2018-10-08 Thread Chris Hopkins
Hi,
Could I please check what current error handling best practice is?
I've gotten quite smitten with github.com/pkg/errors. I really like the 
ability to create a stack of errors that trace to what is going on. However 
it seems this is not an often used package - it's not available in 
playground for example. It's really useful for diagnostics to see a stack 
of what is causing an error, however in my latest application where I'm 
trying to be really rigorous with my error handling I've hit - for want of 
a better word - an imperfection. Could I check if there's a better way to 
do these things:
So here's what I'm doing:
When I have an error I need to report I create it like this:
var ErrInvalidVariable = errors.New("Invalid Variable")
Which means that you can have code that nicely reads: 
if err == ErrInvalidVariable { /* handle this error */}
It's how the os package reports errors (along with helper functions), so I 
assume this is the correct way.


For better debug I can use errors.Wrap to annotate this error through the 
error stack and get useful diagnostic printouts such as
Line Processing passed "if $BOB==3": Token Passed $BOB : Invalid Variable.

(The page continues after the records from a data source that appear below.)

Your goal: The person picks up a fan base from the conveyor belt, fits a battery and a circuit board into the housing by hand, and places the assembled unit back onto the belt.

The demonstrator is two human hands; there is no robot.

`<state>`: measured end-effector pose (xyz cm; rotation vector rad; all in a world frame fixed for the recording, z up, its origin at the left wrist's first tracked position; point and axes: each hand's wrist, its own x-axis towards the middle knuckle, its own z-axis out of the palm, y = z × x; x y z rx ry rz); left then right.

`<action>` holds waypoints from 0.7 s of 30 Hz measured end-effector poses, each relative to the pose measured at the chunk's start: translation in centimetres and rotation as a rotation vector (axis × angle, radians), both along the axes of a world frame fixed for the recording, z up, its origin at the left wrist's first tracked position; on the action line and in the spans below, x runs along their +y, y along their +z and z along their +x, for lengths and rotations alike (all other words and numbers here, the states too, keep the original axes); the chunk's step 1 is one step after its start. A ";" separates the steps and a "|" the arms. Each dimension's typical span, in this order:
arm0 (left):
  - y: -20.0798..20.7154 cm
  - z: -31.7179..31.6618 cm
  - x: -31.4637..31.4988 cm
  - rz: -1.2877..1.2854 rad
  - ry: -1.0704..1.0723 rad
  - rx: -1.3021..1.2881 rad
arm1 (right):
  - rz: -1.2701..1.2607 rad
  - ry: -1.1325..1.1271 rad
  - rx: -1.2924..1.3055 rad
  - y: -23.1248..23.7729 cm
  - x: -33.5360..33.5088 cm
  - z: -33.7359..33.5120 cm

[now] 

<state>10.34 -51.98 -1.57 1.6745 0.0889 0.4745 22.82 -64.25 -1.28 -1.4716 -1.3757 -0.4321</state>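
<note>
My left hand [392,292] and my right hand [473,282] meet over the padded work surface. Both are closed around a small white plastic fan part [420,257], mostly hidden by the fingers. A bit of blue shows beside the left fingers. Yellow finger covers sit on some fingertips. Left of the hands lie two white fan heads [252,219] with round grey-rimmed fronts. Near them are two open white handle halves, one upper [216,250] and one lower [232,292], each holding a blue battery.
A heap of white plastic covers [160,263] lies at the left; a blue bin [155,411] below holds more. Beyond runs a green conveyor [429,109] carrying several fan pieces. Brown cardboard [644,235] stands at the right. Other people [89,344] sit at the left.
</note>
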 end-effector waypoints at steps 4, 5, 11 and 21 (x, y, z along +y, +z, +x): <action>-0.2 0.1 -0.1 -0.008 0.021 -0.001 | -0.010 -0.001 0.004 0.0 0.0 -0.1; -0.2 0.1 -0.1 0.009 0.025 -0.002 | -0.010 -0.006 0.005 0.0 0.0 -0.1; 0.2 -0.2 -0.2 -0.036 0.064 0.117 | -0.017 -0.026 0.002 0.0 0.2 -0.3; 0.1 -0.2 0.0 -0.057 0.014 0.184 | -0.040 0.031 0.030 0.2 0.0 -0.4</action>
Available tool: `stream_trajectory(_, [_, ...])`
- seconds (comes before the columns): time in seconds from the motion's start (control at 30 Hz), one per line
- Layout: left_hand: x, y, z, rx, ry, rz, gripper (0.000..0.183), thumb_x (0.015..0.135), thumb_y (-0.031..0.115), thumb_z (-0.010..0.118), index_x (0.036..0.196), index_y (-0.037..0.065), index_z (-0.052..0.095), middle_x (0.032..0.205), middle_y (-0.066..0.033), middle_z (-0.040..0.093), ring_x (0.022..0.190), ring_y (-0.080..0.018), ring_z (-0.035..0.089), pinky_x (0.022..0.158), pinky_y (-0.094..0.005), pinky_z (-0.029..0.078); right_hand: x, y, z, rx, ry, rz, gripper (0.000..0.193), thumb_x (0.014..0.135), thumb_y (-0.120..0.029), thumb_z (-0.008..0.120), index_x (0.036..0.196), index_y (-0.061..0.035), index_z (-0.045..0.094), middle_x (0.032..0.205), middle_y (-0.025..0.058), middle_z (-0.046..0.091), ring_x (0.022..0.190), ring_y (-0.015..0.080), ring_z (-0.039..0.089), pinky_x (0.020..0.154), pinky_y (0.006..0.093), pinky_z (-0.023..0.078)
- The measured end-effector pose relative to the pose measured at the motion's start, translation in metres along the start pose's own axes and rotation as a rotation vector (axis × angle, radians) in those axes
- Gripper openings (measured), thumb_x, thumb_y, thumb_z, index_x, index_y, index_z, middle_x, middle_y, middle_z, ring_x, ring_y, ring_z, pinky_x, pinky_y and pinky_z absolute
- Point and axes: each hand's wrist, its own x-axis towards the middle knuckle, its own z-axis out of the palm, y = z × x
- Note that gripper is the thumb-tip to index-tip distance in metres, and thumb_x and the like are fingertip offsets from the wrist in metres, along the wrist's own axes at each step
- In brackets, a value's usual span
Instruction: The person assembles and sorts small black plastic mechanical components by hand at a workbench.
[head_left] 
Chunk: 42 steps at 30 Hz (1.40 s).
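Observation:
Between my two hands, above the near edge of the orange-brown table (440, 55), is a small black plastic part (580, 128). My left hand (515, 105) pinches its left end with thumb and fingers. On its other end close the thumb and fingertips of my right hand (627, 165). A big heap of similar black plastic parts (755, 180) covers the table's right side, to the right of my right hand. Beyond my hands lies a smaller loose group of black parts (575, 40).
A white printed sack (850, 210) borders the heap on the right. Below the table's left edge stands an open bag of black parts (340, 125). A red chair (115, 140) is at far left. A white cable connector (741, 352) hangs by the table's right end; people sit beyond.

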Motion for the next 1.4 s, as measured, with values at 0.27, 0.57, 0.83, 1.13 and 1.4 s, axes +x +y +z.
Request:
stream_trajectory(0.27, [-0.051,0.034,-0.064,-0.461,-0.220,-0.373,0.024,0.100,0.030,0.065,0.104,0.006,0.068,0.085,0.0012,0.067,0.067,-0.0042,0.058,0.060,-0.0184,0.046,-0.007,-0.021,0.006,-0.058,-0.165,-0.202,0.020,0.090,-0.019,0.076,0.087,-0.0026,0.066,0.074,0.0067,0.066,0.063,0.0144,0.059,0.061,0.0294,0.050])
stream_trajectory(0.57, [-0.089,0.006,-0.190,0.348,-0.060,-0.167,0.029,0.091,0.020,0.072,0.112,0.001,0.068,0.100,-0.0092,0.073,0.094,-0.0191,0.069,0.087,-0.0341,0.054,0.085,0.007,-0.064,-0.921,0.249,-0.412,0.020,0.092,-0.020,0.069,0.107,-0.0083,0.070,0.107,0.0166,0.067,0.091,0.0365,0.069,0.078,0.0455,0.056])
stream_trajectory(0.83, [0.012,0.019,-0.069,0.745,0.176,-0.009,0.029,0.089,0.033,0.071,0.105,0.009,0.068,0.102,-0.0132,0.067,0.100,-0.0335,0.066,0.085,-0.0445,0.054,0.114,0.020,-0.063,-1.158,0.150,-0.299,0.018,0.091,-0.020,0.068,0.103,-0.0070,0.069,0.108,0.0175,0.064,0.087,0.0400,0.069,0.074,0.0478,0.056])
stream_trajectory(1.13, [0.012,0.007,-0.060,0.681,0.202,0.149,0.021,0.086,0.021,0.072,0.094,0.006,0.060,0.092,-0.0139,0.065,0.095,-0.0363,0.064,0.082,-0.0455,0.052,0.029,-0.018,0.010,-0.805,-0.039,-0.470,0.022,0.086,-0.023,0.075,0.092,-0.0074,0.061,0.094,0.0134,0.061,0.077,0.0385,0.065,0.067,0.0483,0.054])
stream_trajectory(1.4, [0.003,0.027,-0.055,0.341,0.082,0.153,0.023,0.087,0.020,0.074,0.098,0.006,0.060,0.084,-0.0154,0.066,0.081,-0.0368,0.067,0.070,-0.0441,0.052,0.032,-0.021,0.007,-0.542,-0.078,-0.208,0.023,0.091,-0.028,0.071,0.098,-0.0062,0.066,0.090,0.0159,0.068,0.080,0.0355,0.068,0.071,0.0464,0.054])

So far so good. This starts to fail though if I'm trying to determine lets 
say a fileio error that came from the config file reader, vs the script 
file reader. At the moment I can say
_, err := os.Open(...)
if err != nil {
  return errors.Wrap(err, "Config File read error")
}
But without searching through the error text I can't tell who caused that.
Now I could declare a specific type for this, add a Cause handler onto 
that, but it starts to get clunky to do that for every error condition. 
Also it doesn't scale to more than 2 levels because it stops at the first 
cause found. I can obviously work around this, but I'm thinking I'm doing 
this wrong, a defining feature of go is the error handling - surely there's 
a better way to do it than this!.

Am I doing something unusual here and wanting to determine where in the 
hierarchy of the stack a problem might have come from? How else do people 
handle errors in situations like this, where you can't fully handle them 
locally, so you want to return the error, but then when you get to the 
higher levels you can handle them, as long as you have information about 
the error. The annoying thing is, everything is there in the string of the 
error message and I could strings.Contains my way through the error string 
to work this out, but that feels a really stupid way to do this.
I also come across this in my test cases, I want to inject error to make 
sure I am spotting errors correctly and checking that I am getting the 
correct error from the correct place is really quite clunky at the moment, 
if I could test that an error checker in location X was triggered by it 
being passed an error that would save me a lot of code.

Any suggestions gratefully received.